A total of 26 young (18–35 yr old) subjects were studied. All were healthy, normotensive (BP < 140/90 mmHg), nonsmokers, and nonobese (body-mass index < 30 kg/m²). The Institutional Review Board at the Pennsylvania State University College of Medicine approved the experimental protocol. Written informed consent was obtained from all subjects before testing.

Measurements

Subjects were studied supine and abstained from food (4 h) and caffeine (12 h) before testing.

BP and heart rate. Resting BP was determined by using a semiautomated device (Dinamap). Beat-to-beat BP was measured by using a Finapres (Ohmeda). Heart rate was determined from the ECG.

MSNA. Microneurography was used to obtain direct intraneural multifiber recordings of muscle sympathetic nerve activity (MSNA) from the peroneal nerve (30). Raw nerve recordings were amplified, filtered (700–2,000 Hz), full-wave rectified, and integrated (0.1 s time constant) to obtain mean voltage neurograms.
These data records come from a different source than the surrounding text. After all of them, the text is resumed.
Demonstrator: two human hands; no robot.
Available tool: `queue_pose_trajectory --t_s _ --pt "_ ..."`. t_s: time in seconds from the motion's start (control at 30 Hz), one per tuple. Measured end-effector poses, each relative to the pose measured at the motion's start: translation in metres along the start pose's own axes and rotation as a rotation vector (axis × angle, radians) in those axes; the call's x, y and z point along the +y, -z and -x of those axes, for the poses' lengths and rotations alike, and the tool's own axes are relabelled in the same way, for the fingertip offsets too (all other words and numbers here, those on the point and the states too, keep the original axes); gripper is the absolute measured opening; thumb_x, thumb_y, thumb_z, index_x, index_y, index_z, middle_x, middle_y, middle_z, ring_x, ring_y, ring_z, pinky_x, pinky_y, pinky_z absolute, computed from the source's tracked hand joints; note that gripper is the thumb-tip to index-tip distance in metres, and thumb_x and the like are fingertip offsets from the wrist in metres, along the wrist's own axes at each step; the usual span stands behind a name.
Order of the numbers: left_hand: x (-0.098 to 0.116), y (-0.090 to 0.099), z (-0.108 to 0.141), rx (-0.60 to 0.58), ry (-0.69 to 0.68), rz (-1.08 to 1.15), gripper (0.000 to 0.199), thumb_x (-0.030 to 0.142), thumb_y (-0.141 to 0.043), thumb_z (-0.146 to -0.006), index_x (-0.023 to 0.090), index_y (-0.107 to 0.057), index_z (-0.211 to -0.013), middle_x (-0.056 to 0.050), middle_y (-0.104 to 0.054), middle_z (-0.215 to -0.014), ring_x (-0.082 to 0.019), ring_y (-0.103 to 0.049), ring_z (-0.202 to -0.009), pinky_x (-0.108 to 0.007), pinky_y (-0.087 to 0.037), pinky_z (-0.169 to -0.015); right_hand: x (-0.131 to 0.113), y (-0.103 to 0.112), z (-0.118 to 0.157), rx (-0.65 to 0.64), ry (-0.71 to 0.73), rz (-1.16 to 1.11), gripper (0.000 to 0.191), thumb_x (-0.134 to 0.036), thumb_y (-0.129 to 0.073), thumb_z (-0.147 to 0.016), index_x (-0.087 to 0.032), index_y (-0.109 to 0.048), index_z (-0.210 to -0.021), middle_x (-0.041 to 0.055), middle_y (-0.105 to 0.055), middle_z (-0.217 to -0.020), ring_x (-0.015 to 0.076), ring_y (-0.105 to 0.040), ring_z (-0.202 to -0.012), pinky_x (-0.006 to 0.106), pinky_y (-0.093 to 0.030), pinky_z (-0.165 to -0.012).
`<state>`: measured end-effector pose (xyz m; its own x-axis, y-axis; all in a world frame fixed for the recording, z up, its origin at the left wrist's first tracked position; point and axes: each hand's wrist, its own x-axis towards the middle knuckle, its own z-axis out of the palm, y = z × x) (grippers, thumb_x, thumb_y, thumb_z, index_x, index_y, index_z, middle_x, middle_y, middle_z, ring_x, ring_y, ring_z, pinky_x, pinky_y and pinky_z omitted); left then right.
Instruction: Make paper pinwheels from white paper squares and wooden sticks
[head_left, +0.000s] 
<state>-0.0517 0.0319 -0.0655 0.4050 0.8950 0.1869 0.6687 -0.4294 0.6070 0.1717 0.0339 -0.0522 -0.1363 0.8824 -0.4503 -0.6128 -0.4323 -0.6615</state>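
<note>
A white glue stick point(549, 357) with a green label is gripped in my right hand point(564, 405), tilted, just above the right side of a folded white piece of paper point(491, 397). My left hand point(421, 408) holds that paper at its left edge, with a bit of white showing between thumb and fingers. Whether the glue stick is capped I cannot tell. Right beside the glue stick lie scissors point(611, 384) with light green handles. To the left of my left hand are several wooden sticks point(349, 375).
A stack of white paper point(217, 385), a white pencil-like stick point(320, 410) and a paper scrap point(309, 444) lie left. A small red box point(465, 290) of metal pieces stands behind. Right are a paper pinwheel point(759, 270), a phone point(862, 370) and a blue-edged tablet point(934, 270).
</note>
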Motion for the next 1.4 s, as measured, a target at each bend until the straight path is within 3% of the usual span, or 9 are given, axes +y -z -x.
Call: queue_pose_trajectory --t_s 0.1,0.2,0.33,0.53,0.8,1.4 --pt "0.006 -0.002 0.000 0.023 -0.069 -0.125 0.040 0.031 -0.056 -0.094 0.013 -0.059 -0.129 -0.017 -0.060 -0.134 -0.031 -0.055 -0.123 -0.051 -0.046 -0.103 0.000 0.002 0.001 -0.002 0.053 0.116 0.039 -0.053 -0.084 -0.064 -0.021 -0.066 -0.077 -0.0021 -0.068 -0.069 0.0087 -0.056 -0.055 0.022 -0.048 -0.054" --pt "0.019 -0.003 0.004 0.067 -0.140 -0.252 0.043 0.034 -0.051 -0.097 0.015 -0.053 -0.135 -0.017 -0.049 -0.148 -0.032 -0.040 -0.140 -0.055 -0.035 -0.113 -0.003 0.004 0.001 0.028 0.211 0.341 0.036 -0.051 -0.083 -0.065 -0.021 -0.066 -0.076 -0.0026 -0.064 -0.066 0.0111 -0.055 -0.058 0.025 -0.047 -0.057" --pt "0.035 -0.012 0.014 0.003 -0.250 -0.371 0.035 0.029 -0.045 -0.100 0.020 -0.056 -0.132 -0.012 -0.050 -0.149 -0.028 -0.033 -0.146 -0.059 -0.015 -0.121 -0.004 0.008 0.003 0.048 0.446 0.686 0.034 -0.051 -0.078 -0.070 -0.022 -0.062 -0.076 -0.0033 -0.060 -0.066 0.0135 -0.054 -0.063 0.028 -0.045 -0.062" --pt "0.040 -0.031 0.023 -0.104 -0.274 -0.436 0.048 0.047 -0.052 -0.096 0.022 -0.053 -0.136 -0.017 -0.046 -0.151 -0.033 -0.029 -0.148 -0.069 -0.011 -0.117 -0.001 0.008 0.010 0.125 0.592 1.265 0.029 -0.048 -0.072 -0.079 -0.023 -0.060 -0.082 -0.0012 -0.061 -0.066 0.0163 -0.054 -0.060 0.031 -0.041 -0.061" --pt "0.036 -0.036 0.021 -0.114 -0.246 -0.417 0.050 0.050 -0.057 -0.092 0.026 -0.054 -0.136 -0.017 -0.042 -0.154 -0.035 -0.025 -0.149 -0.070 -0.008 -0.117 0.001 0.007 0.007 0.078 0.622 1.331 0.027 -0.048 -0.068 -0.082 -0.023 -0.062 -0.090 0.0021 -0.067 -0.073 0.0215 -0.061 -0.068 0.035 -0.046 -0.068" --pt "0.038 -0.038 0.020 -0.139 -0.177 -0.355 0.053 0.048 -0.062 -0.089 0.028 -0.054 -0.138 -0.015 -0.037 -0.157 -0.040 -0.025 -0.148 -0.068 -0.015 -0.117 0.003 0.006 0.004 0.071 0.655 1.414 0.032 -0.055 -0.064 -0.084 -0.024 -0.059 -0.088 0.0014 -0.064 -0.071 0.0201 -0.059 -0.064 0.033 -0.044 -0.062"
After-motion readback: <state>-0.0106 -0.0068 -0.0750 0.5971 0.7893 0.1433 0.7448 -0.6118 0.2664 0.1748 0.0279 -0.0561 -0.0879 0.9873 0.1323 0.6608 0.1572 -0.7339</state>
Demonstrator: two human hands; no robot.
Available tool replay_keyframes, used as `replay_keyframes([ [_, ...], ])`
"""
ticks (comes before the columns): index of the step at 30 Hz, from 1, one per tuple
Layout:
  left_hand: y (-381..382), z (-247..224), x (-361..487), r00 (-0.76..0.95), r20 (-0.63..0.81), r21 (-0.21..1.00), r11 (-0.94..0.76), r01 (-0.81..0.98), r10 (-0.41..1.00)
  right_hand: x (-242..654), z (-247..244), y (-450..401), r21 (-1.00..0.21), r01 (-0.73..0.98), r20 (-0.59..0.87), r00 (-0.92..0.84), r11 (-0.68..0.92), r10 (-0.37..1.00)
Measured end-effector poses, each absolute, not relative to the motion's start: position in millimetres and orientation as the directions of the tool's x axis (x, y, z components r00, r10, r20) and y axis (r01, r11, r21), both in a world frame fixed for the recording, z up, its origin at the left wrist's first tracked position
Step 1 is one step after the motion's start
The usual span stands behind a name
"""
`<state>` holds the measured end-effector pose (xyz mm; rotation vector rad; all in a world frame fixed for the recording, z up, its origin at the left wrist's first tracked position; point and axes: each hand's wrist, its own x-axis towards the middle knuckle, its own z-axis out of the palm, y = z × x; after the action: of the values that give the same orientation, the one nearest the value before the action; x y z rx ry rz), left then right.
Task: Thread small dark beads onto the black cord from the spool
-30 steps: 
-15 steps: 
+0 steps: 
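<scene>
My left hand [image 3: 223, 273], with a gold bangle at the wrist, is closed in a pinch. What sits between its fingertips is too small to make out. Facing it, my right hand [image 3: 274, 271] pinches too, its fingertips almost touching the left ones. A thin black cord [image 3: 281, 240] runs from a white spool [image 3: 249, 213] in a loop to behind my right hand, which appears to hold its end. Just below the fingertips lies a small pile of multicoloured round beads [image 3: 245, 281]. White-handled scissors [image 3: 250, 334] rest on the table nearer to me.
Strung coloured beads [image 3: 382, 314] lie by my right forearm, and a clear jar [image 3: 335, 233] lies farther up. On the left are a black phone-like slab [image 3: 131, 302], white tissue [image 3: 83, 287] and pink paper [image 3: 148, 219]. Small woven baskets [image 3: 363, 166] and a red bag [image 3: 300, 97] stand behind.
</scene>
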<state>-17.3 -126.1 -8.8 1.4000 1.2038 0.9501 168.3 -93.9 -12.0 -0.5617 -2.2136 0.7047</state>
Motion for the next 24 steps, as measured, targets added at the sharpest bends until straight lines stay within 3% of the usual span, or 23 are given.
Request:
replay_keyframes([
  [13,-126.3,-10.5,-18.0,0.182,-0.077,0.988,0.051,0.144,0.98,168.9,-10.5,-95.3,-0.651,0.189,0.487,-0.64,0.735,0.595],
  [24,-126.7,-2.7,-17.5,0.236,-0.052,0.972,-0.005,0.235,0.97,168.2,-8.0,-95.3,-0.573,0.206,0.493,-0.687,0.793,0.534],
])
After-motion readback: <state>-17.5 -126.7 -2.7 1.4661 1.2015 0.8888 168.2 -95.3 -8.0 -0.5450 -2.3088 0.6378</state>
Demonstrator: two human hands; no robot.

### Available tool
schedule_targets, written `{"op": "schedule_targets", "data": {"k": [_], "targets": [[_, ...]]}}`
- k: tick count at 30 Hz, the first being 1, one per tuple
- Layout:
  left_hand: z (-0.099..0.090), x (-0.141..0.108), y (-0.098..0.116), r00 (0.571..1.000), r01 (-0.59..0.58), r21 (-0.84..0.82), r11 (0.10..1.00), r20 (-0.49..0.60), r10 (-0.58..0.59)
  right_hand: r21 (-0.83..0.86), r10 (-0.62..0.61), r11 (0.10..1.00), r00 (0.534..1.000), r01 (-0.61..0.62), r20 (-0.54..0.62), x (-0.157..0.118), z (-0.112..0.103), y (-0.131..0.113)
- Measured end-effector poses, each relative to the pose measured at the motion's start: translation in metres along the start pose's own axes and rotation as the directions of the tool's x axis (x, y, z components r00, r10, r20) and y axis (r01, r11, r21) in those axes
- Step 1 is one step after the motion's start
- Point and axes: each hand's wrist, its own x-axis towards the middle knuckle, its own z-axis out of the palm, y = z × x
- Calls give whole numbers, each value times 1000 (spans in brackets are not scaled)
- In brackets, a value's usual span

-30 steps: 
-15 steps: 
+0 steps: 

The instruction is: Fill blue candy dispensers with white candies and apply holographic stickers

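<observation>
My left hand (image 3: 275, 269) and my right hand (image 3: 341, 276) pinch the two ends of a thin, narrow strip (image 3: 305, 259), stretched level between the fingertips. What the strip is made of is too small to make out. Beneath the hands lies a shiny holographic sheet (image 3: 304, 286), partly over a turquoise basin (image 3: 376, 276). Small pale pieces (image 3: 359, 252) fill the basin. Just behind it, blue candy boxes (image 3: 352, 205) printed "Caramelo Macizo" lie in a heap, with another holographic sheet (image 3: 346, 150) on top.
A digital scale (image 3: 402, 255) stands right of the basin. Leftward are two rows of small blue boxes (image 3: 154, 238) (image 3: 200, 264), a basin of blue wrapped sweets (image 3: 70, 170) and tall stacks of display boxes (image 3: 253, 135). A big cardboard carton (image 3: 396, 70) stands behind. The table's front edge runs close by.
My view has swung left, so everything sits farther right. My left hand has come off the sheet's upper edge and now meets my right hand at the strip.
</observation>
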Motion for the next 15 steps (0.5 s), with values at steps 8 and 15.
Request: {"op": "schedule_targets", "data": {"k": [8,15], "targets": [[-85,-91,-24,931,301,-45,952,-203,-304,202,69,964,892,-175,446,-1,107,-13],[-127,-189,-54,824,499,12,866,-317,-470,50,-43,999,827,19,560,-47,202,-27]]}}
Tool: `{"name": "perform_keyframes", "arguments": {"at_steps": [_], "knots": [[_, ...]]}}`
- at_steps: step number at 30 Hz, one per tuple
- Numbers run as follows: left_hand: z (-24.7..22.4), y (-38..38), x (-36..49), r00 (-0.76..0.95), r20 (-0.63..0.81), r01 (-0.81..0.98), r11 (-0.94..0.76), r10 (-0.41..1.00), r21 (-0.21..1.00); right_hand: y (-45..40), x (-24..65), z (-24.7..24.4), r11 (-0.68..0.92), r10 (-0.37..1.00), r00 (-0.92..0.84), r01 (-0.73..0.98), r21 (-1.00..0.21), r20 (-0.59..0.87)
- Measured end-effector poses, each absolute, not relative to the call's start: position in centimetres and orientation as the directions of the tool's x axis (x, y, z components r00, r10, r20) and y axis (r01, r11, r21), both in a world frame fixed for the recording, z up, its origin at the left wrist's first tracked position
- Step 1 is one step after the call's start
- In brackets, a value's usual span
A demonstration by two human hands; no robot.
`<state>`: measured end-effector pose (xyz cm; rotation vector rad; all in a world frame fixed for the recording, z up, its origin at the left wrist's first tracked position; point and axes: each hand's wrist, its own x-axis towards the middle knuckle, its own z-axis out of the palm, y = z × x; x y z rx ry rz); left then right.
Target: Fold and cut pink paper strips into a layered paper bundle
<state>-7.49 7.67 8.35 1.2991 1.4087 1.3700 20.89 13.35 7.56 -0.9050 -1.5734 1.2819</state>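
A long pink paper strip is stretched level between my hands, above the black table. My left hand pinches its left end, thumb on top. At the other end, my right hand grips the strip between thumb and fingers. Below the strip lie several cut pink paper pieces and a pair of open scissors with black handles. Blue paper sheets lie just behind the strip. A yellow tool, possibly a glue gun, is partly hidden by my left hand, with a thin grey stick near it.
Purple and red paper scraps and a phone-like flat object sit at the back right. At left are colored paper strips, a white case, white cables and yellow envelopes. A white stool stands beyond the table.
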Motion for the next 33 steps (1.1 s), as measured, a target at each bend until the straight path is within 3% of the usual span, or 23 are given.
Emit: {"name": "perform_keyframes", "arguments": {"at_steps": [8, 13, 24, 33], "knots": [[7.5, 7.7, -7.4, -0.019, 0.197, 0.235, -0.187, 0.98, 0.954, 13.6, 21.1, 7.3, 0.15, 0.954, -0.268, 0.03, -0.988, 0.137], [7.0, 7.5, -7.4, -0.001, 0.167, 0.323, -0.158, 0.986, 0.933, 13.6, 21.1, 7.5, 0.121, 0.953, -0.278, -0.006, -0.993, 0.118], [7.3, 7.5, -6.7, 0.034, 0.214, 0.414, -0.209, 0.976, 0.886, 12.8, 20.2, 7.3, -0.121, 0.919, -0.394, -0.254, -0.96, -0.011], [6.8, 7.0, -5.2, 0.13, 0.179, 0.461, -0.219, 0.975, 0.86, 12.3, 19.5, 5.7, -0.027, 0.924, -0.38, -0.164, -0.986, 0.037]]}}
Cardiovagal and sympathetic BRS. Cardiovagal and sympathetic BRS were assessed by using the modified Oxford technique (6, 21), as our group (18, 19) has recently described. Briefly, a bolus of nitroprusside was infused intravenously, followed 60 s later by a bolus of phenylephrine. Dosages were chosen to elicit an 15 mmHg reduction (nitroprusside) and subsequent increase (phenylephrine) in BP from resting levels (18, 19). Data acquisition began 3 min before nitroprusside infusion and continued for 3 min after. Drug doses were the same within a given subject for all trials before (Pre) and after (Post) drug intervention.

Isometric handgrip to fatigue. After a 3-min baseline period, subjects performed isometric handgrip (IHG) at 30% of their maximal voluntary contraction to fatigue. Maximal voluntary contraction force was assessed before beginning the protocol. IHG was stopped when target force could not be maintained for >3 s despite strong verbal encouragement.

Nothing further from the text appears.